Polda Banten Gelar Silaturahmi Bersama Tokoh Agama dan Ulama Saling Menjaga Kondusifitas.




Banten.Net.Com SERANG - Dalam rangka menyikapi isu yang berkembang pada saat ini yaitu isu penodaan agama yang diduga dilakukan oleh Sukmawati, Pada hari Jum'at 06 April 2018 Tim pengacara dan Beberapa Ulama bersilaturahmi, Saling Menjaga Kondusifitas dengan Kapolda Banten, Jumat ( 6 / 4 ) di Aula Mapolda Banten.

Kunjungan tersebut diterima oleh Kapolda Banten Brigjen Pol Drs. Listiyo Sigit Prabowo, MSi, didampingi oleh Wakapolda, Karoops, Dir Lantas,  Dirintelkam dan Kabid Humas Polda Banten.

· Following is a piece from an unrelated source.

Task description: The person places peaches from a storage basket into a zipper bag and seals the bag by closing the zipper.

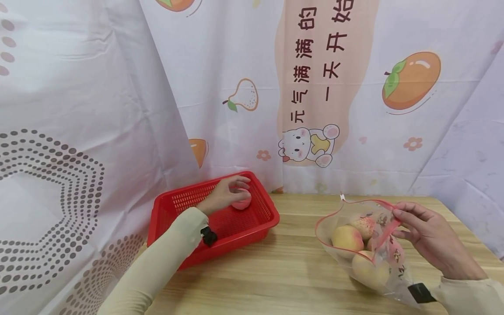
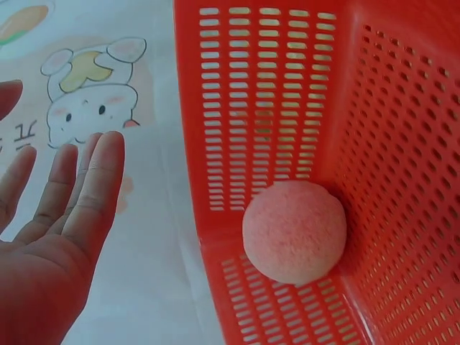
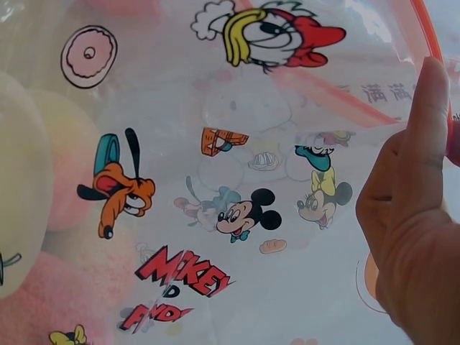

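My left hand (image 1: 224,192) hovers over a red plastic basket (image 1: 236,243) with its fingers loosely bent and nothing in its grasp. Below it a single pinkish peach (image 1: 242,203) lies on the basket's floor. The left wrist view shows that peach (image 2: 295,231) against the slotted wall, apart from the fingers. My right hand (image 1: 433,234) pinches the red-edged mouth of a clear zip bag (image 3: 287,287) printed with cartoon figures. Several peaches (image 1: 346,238) sit inside the bag, whose mouth gapes toward the left.
The basket and the bag stand on a wood-grain table (image 1: 291,262), basket at left, bag at right. A printed fabric curtain (image 1: 244,140) hangs behind the table's back edge. Another dotted white cloth (image 1: 78,109) hangs along the left side.
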`<state>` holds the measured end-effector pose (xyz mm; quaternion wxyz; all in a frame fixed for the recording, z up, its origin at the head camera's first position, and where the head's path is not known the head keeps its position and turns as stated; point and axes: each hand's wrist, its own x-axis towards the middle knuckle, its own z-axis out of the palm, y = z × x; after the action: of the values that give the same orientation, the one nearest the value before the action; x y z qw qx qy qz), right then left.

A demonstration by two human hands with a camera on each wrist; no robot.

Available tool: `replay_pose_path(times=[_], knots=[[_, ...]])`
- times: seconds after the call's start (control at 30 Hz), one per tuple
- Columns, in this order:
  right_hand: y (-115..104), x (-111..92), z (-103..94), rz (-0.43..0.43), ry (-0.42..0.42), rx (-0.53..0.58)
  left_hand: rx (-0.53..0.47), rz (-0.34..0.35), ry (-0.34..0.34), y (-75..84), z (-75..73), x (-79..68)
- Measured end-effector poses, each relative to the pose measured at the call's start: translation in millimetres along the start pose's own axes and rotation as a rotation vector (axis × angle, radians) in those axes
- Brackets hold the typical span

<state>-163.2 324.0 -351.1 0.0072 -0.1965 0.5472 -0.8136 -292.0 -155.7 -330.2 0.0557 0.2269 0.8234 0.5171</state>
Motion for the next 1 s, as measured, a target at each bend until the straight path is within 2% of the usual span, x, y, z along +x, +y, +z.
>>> replay_pose_path(times=[0.33,0.67,1.0], knots=[[0.2,-0.9,-1.8,0.009,0.001,-0.005,0.022,-0.033,0.015,-6.6,-8.2,1.2],[1.3,-1.1,-2.6,0.002,-0.008,0.004,-0.016,-0.06,0.013,-11.7,-10.4,3.0],[1.9,-1.7,-2.5,0.002,-0.008,0.003,0.04,-0.038,-0.024,-23.0,-11.2,10.1]])
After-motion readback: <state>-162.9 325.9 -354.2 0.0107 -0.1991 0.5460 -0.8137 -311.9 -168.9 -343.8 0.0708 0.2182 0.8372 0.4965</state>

Sedangkan dari pihak  ulama dihadiri oleh  Agus Rahmat SH ( praktisi hukum /Pengacara Muslim Banten ), KH. Jawari ( Ketua Ikatan Santri Salafi Kota Serang ), KH. Abi Suja'i ( Toga Kota Serang ), KH. Idris, KH. Ali Mustofa ( FSPP Banten ), Ust. Wari ( Forum Umat Islam Banten ), Ust. Bahri Fohan, Ust. Mansyur Wahyidin ( Ketua GNPF MUI Banten ) , Ust. Ardani ( Pimp Ponpes Ardaniah Kec. Taktakan Kota Serang ), KH. Dimyati ( Ponpes Darul Khaerot Kec. Cikande Kab. Serang ).

Acara silaturahim berjalan sangat baik penuh kehangatan, keakraban dan kekeluargaan.

Namun KH Ardani dan Agus Rohmat perwakilan ulama mengatakan, Bahwa penodaan agama tidak boleh terulang lagi baik do Banten maupun di seluruh Indonesia dan terhadap para pelaku harus diproses secara hukum," Katanya.

“kami berharap Hal-hal yang terkait dengan penodaan agama tidak terjadi lagi baik dibanten maupun diIndonesia, Ungkapnya.

" Kami masyarakat Banten mendambakan hidup yang nyaman dan aman dan sangat  percaya kepada Polda Banten sebagai petugas melindungi, mengayomi masyarakat Banten, Ucapnya.

" kami akan selalu mendoakan agar Polda Banten mampu melaksanakan tugas dengan baik serta selalu mendapat rido dari Allah SWT dalam menjaga keamanan, ketertiban dan kenyamanan masyarakat Banten," Ujarnya.

Sementara itu Kapolda Banten Brigadir Jenderal Listiyo Sigit Prabowo menjelaskan, Pihaknya sangat berterimakasih kepada para alim ulama atas kunjungannya dan dukungan serta doanya, agar kami dapat melaksanakan tugas dengan baik demi memberikan kenyamanan kepada masyarakat Banten, Jelasnya.



Terkait masalah isu penodaan agama, " jika para alim ulama menginginkan membuat laporan disilahkan tetapi karena lokus delictinya bukan di wilkum Polda Banten sehingga nanti laporannya kami kirimkan ke Mabes Polri” Ungkapnya.

Setelah berdoa kemudian foto bersama didepan Mako Polda Banten dan Acara silaturahmi  di akhiri dengan deklarasi Hoax oleh para ulama dengan Kapolda Banten.